What’s under the hood? — Learn about the technical aspects of messaging app development.
Final touches — Consider features to make your app stand out.
Here are the main features that will turn your application into a silver bullet.
Though the content of messages may vary, all text messaging applications deliver small amounts of information from one user to another. This is the core feature of any messenger app, so you should think through every detail of it:
Secret chats. Implement chats that disappear after a certain period of time to provide an extra level of privacy.
Delivery status. It shows whether the chat participant has seen and received a message.
Unsend message. Most modern messengers let users send messages within a certain time frame after the message is sent.
Group chats. Implement group chat functionality, especially when building messengers for communities or teams. Group chat was a core feature of Healthfully, a medical platform we worked on that improves communication in hospitals. We created a UI/UX design and were responsible for web development.
Moderation. Adding group chat functionality also requires adding moderation functionality. Enable admins to ban or remove users, delete messages, and make other users admins. Telegram also has a feature that allows admins to limit the number of messages from one user during a certain period of time.
When there are lots of members in a group, it becomes hard to coordinate activities and stay in touch. Thanks to polls, making decisions and coordinating in groups is faster and easier.
Voice and video messages
Sometimes users don’t have time to type long messages. For added convenience, allow users to send video and audio messages. This feature, which first appeared in WeChat in 2015, quickly captured the hearts and minds of Chinese users and started spreading to other chatting software.
Voice and video calls
The more channels of communication you provide, the more convenient your app will be for users. Let users communicate via free voice and video calls. Group call functionality takes greater efforts to implement but provides the possibility to run video meetings.
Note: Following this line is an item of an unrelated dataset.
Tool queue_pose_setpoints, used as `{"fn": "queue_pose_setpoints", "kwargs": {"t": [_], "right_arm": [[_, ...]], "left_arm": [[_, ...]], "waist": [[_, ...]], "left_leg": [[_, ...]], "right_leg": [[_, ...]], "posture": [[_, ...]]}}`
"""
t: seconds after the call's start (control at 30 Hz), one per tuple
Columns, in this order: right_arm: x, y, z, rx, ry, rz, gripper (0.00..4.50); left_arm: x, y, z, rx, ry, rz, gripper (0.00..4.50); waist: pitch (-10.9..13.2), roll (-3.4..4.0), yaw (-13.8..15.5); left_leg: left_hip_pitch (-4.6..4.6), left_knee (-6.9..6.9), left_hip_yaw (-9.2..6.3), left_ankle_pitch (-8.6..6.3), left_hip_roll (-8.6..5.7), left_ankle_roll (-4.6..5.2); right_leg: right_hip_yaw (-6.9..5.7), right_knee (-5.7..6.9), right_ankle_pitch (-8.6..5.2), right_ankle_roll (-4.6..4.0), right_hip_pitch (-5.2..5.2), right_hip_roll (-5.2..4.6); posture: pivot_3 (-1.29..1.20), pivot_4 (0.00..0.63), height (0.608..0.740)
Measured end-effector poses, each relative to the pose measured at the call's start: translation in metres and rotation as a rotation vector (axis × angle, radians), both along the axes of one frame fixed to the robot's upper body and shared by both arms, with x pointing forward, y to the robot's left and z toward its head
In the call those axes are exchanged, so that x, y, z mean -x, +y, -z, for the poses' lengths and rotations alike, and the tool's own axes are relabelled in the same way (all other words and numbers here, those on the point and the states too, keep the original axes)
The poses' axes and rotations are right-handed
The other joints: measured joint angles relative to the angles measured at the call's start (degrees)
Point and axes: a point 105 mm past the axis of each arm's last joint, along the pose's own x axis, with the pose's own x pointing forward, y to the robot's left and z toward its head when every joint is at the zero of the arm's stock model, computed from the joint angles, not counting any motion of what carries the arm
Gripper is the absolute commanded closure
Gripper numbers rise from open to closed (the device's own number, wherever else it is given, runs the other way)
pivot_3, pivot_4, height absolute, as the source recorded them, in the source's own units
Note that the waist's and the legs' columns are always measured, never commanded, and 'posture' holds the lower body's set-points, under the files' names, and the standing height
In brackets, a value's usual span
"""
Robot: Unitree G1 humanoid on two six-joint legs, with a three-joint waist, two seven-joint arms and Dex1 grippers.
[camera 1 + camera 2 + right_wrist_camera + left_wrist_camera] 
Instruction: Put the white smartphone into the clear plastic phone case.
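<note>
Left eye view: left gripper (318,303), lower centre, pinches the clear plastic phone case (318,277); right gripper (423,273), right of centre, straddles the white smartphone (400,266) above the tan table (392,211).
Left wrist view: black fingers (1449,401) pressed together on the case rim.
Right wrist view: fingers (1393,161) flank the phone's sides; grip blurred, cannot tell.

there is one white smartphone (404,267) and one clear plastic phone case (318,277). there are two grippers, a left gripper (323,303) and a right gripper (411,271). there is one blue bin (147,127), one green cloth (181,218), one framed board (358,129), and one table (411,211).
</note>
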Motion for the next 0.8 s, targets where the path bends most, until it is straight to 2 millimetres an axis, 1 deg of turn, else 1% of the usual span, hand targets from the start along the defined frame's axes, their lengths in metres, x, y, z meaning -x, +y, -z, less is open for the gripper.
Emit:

Users want to instantly share photos, GIFs, videos, documents, and other content. Implement file exchange functionality that allows users to send files in various formats. You can integrate with Google Drive and Dropbox using their APIs to let users import files directly from these services.
Photos are the most popular type of file to exchange. It’s a good idea to let users highlight elements in photos or simply decorate them. Photo editing functionality can vary greatly, from cropping to adding Snapchat-like filters.
Our developers have created a useful feature called ForceBlur that blurs received images and allows users to make them visible using 3D Touch. This is a perfect solution for situations when users want to send sensitive images and want to make sure that only their intended recipient will see them. ForceBlur is an open-source solution; you can find the code on our GitHub page.
We’ve also developed an open-source cropping library for Android called uCrop. This easy-to-integrate tool is used by popular apps like Discord, Mi Fit, Mi Drop, and ShareChat. The source code is also available on the Yalantis GitHub page.
Public channels make messaging applications a powerful marketing tool and a medium that companies, bloggers, and professional communities can use to make announcements. Typically, only admins can create posts in public channels; subscribers are unable to create new posts but can like and comment on existing posts. We developed public channels called Communities in Healthfully. In these channels, doctors can post useful information for patients who, in turn, can like or comment on those posts.
Another question is how users discover public channels. Telegram has no official way to browse channels. Usually, users share links of channels they’re already subscribed to with others. WeChat and Viber enable users to discover channels by QR code.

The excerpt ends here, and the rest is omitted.